Slides from talks are available at the link above.
[The following blog report on MMDS’14 was written by my student Mahdi Zamani – Ed]
Recently, I attended the MMDS workshop hosted by UC Berkeley. The workshop consisted of 40 talks distributed in four days and a poster session. It focused on algorithmic and statistical problems in large scale data analysis and brought together researchers from several areas including computer science, mathematics, statistics, and Big Data practitioners. In the third day of the workshop, I presented a poster about our recent work on multi-party sorting of large data sets. The following is a brief summary of a few talks that seemed interesting to me and my current research projects. The workshop program is available here.

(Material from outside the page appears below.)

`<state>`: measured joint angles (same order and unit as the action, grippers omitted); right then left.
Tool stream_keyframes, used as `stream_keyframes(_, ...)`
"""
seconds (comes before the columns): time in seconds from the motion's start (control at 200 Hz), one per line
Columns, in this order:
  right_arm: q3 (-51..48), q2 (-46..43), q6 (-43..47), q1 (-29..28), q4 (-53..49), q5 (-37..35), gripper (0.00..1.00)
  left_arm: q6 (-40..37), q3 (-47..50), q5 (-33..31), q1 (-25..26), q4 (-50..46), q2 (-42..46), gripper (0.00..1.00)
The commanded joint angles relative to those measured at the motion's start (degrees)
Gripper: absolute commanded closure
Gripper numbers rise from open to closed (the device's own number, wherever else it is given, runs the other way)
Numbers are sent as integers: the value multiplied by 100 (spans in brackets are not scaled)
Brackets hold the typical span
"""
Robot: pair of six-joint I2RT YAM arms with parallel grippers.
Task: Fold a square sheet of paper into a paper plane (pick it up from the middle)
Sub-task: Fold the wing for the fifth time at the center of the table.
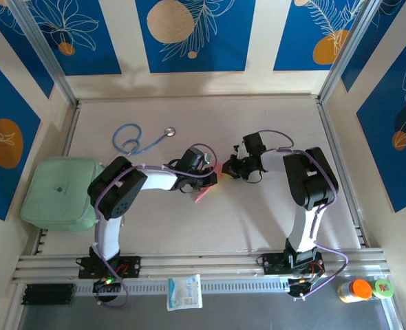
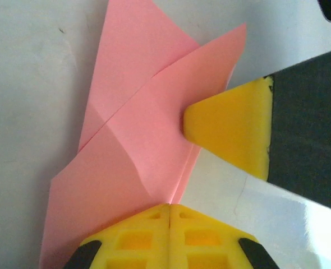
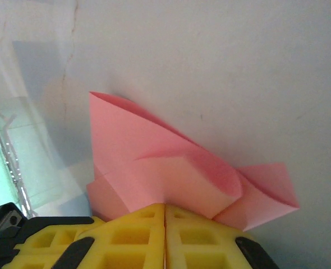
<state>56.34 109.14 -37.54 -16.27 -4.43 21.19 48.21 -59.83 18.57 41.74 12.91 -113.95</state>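
Top view: both arms reach inward and meet near the middle of the table (image 1: 272,227). The left gripper (image 1: 204,180) and right gripper (image 1: 225,170) stand just beside each other, with the pink paper sheet (image 1: 204,192) between and just below them.

Left wrist view: the left gripper (image 2: 170,206) has its yellow jaws pressed together with no gap, clamping the near edge of the pink paper sheet (image 2: 137,140). The sheet is partly folded, with overlapping layers, a diagonal crease and two pointed corners at the far end. One yellow finger (image 2: 227,131) of the right gripper touches the sheet's right edge.

Right wrist view: the right gripper (image 3: 165,206) is likewise closed tight, its jaws meeting on the pink paper sheet (image 3: 154,162). One layer curls over in a soft roll, and a flap sticks out to the right. I cannot tell whether the sheet touches the table.

Elsewhere on the table:
- A blue stethoscope (image 1: 137,141) lies far left.
- A pale green pad (image 1: 58,192) lies at the left edge.
- A white packet (image 1: 184,292) lies on the near rail.
- An orange-capped bottle (image 1: 358,290) stands at the near right.
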Motion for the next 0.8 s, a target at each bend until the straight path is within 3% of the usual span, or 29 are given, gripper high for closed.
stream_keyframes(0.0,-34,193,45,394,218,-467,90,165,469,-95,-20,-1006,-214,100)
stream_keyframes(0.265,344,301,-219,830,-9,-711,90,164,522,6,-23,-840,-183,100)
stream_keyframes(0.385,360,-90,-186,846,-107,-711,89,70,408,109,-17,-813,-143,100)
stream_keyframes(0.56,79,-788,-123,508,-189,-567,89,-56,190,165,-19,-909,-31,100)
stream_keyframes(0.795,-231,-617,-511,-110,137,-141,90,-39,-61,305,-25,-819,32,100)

Dan Suciu from University of Washington talked about running queries on very large databases. He argued that traditionally database queries were measured in terms of disk I/O but in Big Data query processing, since the database is store on distributed clusters, communication is the bottleneck. Now, the problem is to run a query on p servers via a Massive Parallel Communication (MPC) model, where the goal is to minimize the load on each server. In this model, the database records are partitioned among p servers each getting M/p, where M is the total number of records. Then, the database operations (like SQL joins) are performed on the partitions. As an example, Dan mentions a popular operation in Big Data analysis called triangle that is defined over three relations: Q(x,y,z)=R(x,y) join S(y,z) join T(z,x). Using a naive approach, this query can be computed in two communication rounds, doing two separate joins. But, surprisingly, it can be computed in a single communication round with reasonable load on each server using a simple technique described by Dan in .

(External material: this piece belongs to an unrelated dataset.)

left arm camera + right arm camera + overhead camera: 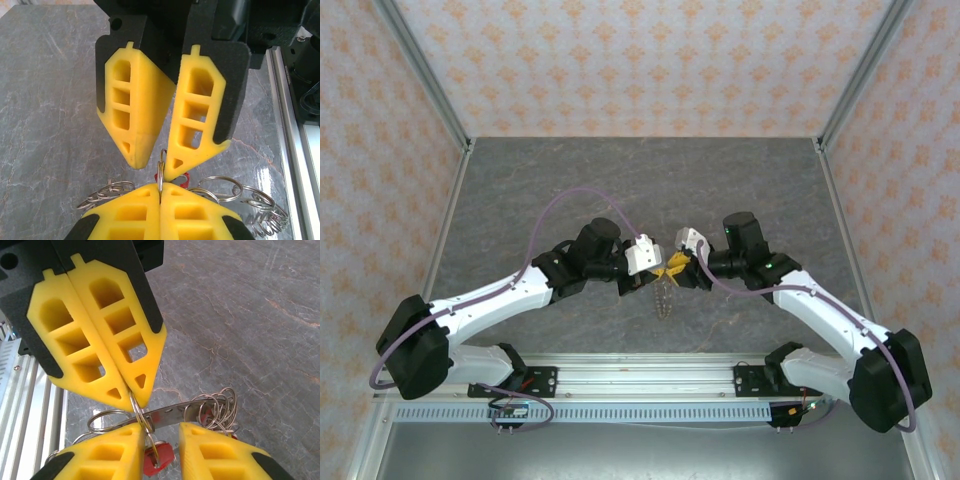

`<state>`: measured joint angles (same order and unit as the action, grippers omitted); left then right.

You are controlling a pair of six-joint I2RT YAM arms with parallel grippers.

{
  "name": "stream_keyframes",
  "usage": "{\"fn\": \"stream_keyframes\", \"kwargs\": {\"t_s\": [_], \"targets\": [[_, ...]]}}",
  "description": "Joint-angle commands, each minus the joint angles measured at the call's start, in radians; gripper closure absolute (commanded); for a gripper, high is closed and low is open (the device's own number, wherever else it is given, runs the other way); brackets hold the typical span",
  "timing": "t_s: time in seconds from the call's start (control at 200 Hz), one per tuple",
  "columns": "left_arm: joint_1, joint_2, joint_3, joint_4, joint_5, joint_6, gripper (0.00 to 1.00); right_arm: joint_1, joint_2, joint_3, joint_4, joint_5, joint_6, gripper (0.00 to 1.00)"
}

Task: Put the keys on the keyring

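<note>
Silver keyring (139, 414) pinched in fully closed left gripper (132, 399) above table (520, 200), toward its near edge | right gripper (160, 430) — jaws slightly parted — straddles it, red key (165, 456) in gap.

Grey marbled worktop (640, 180) boxed in by patterned walls (640, 60).
The walls at 9, 12 and 3 o'clock carry pale pink paper with a repeating orange motif; slanted aluminium posts (425, 75) mark the back corners at 11 and 1 o'clock. A silver slotted rail (640, 375) runs along the 6 o'clock edge. Light is even and soft, with a faint sheen on the stone-look surface.
</note>
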<state>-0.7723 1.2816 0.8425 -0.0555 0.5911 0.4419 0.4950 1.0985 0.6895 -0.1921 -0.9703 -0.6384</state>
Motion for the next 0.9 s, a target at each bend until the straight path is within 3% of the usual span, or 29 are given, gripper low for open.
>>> {"fn": "stream_keyframes", "kwargs": {"t_s": [0.0, 0.13, 0.435, 0.756, 0.891], "targets": [[0.000, -0.026, 0.008, 0.032, 0.021, -0.003, 1.00, 0.006, 0.002, 0.025, 0.035, -0.036, -0.027, 0.83], [-0.001, -0.027, 0.006, 0.026, 0.018, -0.002, 1.00, 0.006, -0.008, 0.022, 0.036, -0.050, -0.026, 0.89], [0.000, -0.027, 0.009, 0.025, 0.022, 0.000, 1.00, 0.006, -0.001, 0.019, 0.038, -0.065, -0.038, 0.83], [-0.001, -0.016, 0.024, -0.011, 0.024, 0.022, 1.00, 0.006, 0.001, 0.042, -0.009, -0.072, -0.069, 1.00], [-0.010, 0.016, 0.076, -0.122, -0.006, 0.085, 0.93, 0.006, 0.010, 0.084, -0.097, -0.074, -0.113, 1.00]]}}
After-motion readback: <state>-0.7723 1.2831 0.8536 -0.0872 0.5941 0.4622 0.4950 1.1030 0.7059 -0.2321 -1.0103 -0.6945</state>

Bill Howe from University of Washington talked about Myria, a web-based framework written in Java for Big Data query processing. He is motivated by the fact that at least we, as scientists, spend more than 90% of our time handling data for our experiments rather than designing new techniques and algorithms (I think by scientists he means practitioners here. I believe theoreticians spend much less time working with data 🙂. Bill explains that although current Hadoop optimizations are more than 100 times faster than Hadoop itself, we still need faster and simpler frameworks that can be at least used by non-expert scientists. The main idea behind Myria is to blur the distinction between relational algebra and linear algebra. In other words, every query in the relational domain is translated to simple linear algebraic equations that can be computed very fast. Myria provides an imperative-declarative language that runs queries in parallel.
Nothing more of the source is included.